Even if the Brown bandwagon picks up its pace, it is hard to see it taking him anywhere. Suppose Mr. Brown wins most or all of the remaining primaries and caucuses by comfortable margins -- say 60-40. At that point he would still trail Mr. Clinton in delegates won. That is not counting non-elected super-delegates who have full voting privileges at the national convention in July. These state and federal officials and party leaders, the "establishment" hate objects of the Brown campaign, are not likely to vote for him. But there might not be enough of them to nominate Mr. Clinton.

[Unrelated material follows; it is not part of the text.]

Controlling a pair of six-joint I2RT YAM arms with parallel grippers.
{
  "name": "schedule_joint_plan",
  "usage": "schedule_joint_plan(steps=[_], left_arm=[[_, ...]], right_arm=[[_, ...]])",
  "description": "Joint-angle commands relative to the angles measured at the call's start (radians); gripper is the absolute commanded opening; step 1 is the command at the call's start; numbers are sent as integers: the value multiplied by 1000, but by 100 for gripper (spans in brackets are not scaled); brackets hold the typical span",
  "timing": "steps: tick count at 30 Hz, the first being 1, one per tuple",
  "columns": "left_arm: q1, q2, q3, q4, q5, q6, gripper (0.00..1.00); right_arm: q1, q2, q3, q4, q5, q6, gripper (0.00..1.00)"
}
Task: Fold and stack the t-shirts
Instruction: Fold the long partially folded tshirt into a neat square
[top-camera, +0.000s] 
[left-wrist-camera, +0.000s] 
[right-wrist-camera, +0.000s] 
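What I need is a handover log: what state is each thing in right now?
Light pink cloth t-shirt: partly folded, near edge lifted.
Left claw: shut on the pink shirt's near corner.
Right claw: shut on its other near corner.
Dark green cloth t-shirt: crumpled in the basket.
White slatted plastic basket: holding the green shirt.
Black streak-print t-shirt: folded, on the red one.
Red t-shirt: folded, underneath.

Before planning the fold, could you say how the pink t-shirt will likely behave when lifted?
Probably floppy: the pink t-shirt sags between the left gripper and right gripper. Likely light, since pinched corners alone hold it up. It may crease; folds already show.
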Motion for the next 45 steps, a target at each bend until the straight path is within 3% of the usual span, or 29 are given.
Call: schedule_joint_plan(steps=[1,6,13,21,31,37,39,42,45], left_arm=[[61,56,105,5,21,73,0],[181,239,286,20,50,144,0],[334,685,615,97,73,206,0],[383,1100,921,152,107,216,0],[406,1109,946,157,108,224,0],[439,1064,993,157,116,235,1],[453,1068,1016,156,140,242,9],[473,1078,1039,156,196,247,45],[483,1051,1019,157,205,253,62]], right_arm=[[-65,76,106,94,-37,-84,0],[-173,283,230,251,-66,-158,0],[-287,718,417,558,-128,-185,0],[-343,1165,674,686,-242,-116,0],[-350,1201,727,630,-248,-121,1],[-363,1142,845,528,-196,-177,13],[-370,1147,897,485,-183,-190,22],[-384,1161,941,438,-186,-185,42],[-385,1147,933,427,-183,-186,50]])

In a deadlock like that, the party's leaders might feel that a Clinton candidacy is not realistic. They might decide to open the convention to other candidates. Without Governor Clinton's approval and withdrawal of candidacy, that would be a disaster, especially if the ultimate nominee were not from the South, where Governor Clinton was and still is the overwhelming choice of primary voters. Those voters would defect to the Republicans in droves, and not just in the presidential race.
A more likely scenario at this point is that the Brown bandwagon will not pick up its pace. The contradictions in his campaign will become apparent. Governor Clinton will win at least as many delegates as Mr. Brown does in the remaining contests. In that case the super-delegates' votes would ensure him the nomination on the first ballot.
He would still be damaged goods, with many Democrats still telling pollsters they didn't trust him. But the party's leaders could only hope that Mr. Clinton, having survived an unprecedented February-July ordeal, had emerged from it able to handle anything the Republicans could come up with in the September-November campaign.